Yes I have the FK2685 too which is easier to apply and remove and I did pick it up in the sales section :thumb: It's probably the best place to get products. I posted the pics so folk can get an idea of how it looks on the panels, another underrated product is the artemis wax seal :thumb:


----------



## cheekymonkey

Avanti said:


> There is no need to use it on a regular basis as one application lasts months and it does not need topping up with sprays and withstand heavy duty washes, so i agree on how some 'budget' products can end up being expensive, I agree how many have 476 or fk1000 and gone on to use something else ? For personal use wax tubs over 100ml are simply too much product and it is near impossible to finish a tub.

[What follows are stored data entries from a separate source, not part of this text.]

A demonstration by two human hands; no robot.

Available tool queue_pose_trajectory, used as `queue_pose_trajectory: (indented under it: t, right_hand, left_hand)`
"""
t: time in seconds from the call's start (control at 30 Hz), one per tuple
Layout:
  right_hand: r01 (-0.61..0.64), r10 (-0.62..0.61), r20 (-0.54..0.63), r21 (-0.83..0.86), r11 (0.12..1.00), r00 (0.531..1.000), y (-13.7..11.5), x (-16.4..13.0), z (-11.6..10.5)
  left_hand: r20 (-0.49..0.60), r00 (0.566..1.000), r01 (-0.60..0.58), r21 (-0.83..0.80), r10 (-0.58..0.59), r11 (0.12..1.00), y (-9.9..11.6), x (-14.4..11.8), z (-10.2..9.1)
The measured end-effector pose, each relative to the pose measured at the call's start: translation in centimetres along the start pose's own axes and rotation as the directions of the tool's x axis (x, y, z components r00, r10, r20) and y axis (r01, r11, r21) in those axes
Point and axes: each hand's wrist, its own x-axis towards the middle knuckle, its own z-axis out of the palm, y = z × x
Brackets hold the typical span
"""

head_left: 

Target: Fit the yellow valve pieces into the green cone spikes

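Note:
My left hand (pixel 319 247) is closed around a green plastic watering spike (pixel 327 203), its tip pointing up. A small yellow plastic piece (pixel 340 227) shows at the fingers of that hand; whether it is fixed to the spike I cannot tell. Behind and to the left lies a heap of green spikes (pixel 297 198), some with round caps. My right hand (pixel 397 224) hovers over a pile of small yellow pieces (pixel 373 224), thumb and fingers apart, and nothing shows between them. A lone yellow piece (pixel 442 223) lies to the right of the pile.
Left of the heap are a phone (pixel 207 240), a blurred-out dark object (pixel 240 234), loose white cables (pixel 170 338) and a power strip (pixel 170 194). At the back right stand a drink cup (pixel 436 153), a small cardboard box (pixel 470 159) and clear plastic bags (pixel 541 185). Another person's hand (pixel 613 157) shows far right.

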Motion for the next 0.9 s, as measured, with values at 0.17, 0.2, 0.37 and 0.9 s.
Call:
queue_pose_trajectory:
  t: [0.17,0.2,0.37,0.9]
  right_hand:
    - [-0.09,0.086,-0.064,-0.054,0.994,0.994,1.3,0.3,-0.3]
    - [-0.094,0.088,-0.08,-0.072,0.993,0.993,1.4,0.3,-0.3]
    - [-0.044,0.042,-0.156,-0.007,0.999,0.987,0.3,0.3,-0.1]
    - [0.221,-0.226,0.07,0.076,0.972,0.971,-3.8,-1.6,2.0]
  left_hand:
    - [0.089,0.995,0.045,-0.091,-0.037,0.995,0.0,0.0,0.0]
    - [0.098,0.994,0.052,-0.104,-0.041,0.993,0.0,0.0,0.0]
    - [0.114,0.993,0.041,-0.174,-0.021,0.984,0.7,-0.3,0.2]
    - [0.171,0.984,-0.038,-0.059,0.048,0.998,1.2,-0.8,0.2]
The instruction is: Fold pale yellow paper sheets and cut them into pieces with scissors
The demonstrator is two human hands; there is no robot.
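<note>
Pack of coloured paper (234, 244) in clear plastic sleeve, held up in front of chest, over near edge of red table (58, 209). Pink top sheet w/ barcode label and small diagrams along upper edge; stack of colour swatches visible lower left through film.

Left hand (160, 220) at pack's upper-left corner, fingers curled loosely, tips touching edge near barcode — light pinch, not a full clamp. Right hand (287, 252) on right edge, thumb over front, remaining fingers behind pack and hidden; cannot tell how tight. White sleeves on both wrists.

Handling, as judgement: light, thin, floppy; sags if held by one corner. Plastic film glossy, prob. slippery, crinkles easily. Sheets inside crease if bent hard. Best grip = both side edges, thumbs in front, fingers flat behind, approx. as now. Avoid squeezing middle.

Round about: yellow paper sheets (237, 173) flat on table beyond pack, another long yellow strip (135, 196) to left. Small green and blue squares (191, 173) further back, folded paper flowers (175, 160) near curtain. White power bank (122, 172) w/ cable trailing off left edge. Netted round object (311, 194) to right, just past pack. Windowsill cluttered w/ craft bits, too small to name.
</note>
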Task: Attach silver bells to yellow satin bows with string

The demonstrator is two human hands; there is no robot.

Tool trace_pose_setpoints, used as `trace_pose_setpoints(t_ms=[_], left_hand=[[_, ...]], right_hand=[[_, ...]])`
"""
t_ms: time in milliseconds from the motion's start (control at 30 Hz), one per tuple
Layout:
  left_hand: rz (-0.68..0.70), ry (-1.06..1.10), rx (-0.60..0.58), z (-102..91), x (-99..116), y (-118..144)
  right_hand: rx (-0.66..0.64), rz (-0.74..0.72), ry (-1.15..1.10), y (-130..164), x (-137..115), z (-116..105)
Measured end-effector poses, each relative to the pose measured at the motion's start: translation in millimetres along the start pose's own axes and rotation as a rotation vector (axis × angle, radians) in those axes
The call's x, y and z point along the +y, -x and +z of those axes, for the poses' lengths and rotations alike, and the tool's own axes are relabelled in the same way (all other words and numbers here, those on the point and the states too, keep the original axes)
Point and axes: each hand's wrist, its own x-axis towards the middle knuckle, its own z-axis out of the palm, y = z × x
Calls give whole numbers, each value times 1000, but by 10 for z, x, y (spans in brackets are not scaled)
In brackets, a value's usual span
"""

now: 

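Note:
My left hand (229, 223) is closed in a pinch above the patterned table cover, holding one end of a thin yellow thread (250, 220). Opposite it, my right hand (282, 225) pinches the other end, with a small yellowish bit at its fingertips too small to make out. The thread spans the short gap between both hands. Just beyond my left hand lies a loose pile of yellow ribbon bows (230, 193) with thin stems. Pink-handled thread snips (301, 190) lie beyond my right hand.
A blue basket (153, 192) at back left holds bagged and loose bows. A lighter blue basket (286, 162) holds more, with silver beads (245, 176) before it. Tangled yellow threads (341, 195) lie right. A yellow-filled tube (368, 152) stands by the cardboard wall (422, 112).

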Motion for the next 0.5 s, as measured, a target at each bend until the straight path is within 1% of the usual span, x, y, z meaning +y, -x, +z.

when i said on a regular basis was meaning there go to wax, the one they always reach for. I don't see simoniz as that sort of wax, alot on hear rewax long before the wax needs replacing, coupled with it not being the easyest to use it ends up getting threads about how bad it is. if however it is used the way it was desined to be used and left till it has perished then reaplyed then its great,but as i said most don't do that


----------



## cheekymonkey

Avanti said:


> Yes I have the FK2685 too which is easier to apply and remove and I did pick it up in the sales section :thumb: It's probably the best place to get products. I posted the pics so folk can get an idea of how it looks on the panels, another underrated product is the artemis wax seal :thumb:


yea if you keep your eye on the sales section and ebay you do get a insite into how good a new product is. better than any review


----------



## cheekymonkey

another underrated product is the artemis wax seal 
totally agree a great product that is underrated, again can be got cheaply nowadays


----------



## chrisc

It's useally the pushed item's(fashion)that end up in the for sale thread's.Dont see bilthamber in much so that says somet


----------



## cheekymonkey

chrisc said:


> It's useally the pushed item's(fashion)that end up in the for sale thread's.Dont see bilthamber in much so that says somet


 so true


----------



## james_death

The only reason Simoniz Original gets such a bad press is that so many new products are so easy to use.
The Simoniz Original is a glossy long lasting Wax they have made it for decades it has proved its longevity in independent tests for years.
It can be hard work but well worth it...
Its what i always put on our cars when it came time to sell looks good and lasts ages.
There is a reason i Have 4 its great value...:thumb:


----------



## Avanti

james_death said:


> The only reason Simoniz Original gets such a bad press is that so many new products are so easy to use.
> The Simoniz Original is a glossy long lasting Wax they have made it for decades it has proved its longevity in independent tests for years.
> It can be hard work but well worth it...
> Its what i always put on our cars when it came time to sell looks good and lasts ages.
> There is a reason i Have 4 its great value...:thumb:


Holts made no bones about sticking to the original formula, as I understand it was off the market for a while due to the lack of tins available, I don't the OP would be dissapointed with the finish, but some are too proud to follow some written instructions, I have seen posts also about difficulty in using 476 or FK1000, it is true though that the Simoniz is not the most talked about product here so won't be the automatic choice of many as in fairness I suspect most here like to purchase what 'everybody' else has or talking about. And we see arguments/debates of why the requester should purchase one of 'the 3' and not consider any other when indeed the any others are probably a much better purchase in the long run.


----------



## alan_mcc

A very good wax, readily available and a great price for a tin that'll last you forever. Application was a breeze, do it a panel at a time and you won't have a problem.


----------



## tiger.1000

The trick to useing Original Simoniz is thus: choose a cool dry day......get a good handful of mutton cloth/polishing cloth and SLIGHTLY DAMPEN IT.....apply polish liberally covering about a square foot at a time. Leave for a few minutes and take off with a large YELLOW DUSTER !


----------



## scratcher

I personally don't find it hard to use at all, as Avanti said you just need to keep to the directions.
It definitely spreads much, much easier than a lot of waxes. Many waxes can become grabby which I think encourages you to apply it thicker but the Simoniz wax just keeps on spreading, making it easier to get those thin layers.
Apply a panel at a time and buff away. Then a final whip around with a micro fiber and boom, fantastic looking, durable wax.


----------



## james_death

Welcome to the forum and your appreciation of an old traditional product...:wave:


----------



## Rob_Car

Have an ancient tin of this dating back to the early 80's. Might give it a try!


----------



## james_death

Rob_Car said:


> Have an ancient tin of this dating back to the early 80's. Might give it a try!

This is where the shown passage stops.